Despite Curzon's insistence, by the spring of 1919 the British government was finding its involvement in the area too onerous. “The sooner we get out of the Caucasus the better,” Henry Wilson told Lloyd George. In June the cabinet decided to withdraw all troops by the end of the year. Denikin was to be given weapons in return for a promise not to touch the independent republics. The Italians were meant to be taking over but, as Wilson advised Lloyd George, that was highly unlikely.

The decision troubled many. Hankey, secretary to the cabinet, wrote to Lloyd George that autumn about “the strong feeling which exists in many circles in the British Empire in favour of the Armenians and the natural repugnance to leave to their fate a nation whose cause we have so often espoused in the past. It cannot be denied that there is a certain callousness in withdrawing our forces from Transcaucasia at the very moment when massacres are reported to be in progress.”
39
(In parts of Azerbaijan and in Armenia itself, local Muslims were burning Armenian villages and killing the inhabitants.)

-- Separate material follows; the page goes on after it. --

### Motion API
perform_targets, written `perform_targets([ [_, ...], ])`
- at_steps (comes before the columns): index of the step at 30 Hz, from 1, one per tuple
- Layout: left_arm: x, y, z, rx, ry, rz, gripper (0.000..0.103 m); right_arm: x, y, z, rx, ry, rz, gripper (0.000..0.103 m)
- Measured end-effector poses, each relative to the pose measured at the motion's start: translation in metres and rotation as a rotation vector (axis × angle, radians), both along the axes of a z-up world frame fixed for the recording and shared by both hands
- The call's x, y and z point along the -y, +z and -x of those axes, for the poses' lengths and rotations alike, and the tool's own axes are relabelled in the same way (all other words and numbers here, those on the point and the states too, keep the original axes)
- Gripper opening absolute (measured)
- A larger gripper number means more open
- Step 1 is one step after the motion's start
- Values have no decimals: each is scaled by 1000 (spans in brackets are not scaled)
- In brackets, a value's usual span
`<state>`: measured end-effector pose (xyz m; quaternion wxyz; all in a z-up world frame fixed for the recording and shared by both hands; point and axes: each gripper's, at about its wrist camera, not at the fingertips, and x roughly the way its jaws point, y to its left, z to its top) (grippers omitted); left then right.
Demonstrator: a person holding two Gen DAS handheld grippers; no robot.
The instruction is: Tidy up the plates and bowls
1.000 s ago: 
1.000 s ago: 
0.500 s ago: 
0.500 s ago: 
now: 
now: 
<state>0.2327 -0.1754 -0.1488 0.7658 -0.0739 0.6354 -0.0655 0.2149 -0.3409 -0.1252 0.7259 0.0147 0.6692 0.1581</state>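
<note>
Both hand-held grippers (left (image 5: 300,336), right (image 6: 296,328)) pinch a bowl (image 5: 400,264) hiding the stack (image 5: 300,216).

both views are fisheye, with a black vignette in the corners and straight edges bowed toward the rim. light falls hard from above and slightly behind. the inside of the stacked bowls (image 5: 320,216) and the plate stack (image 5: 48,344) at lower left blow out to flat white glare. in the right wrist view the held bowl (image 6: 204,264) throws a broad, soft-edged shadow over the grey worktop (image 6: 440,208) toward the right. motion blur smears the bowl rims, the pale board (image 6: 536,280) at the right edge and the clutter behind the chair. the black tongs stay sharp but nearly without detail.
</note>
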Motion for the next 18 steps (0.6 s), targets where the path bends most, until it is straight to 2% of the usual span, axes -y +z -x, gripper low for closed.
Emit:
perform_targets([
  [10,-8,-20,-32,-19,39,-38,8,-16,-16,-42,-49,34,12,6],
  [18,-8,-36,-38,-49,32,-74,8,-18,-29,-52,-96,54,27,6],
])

The British troop withdrawal nevertheless continued, and, lest Denikin be upset, Britain held off on granting the Caucasian republics recognition. Only in January 1920, when it was clear that the White Russians were finished and that the Bolsheviks were poised to sweep southward, did Britain finally recognize the little states and send them some weapons. The War Office took the opportunity to offload surplus Canadian Ross rifles, famous for their ability to jam even under perfect conditions.
40

Meanwhile, a threat was emerging to the south as Atatürk and his forces strengthened their hold on Anatolia. The Turks had never concealed their determination to keep their Armenian provinces and to take back part of independent Armenia. Tentative communications between the Bolsheviks and the Turkish nationalists had already started. Atatürk was no communist but the Bolsheviks, after all, were the enemies of his enemy Britain. Only the independent republics—Armenia, Georgia and Azerbaijan—kept the Turks and the Bolsheviks from linking up to form a common front against the imperialists, who were trying to dismember both their countries.
41
The Bolsheviks, as friendless as Atatürk, responded with enthusiasm, shipping arms and gold down to Anatolia.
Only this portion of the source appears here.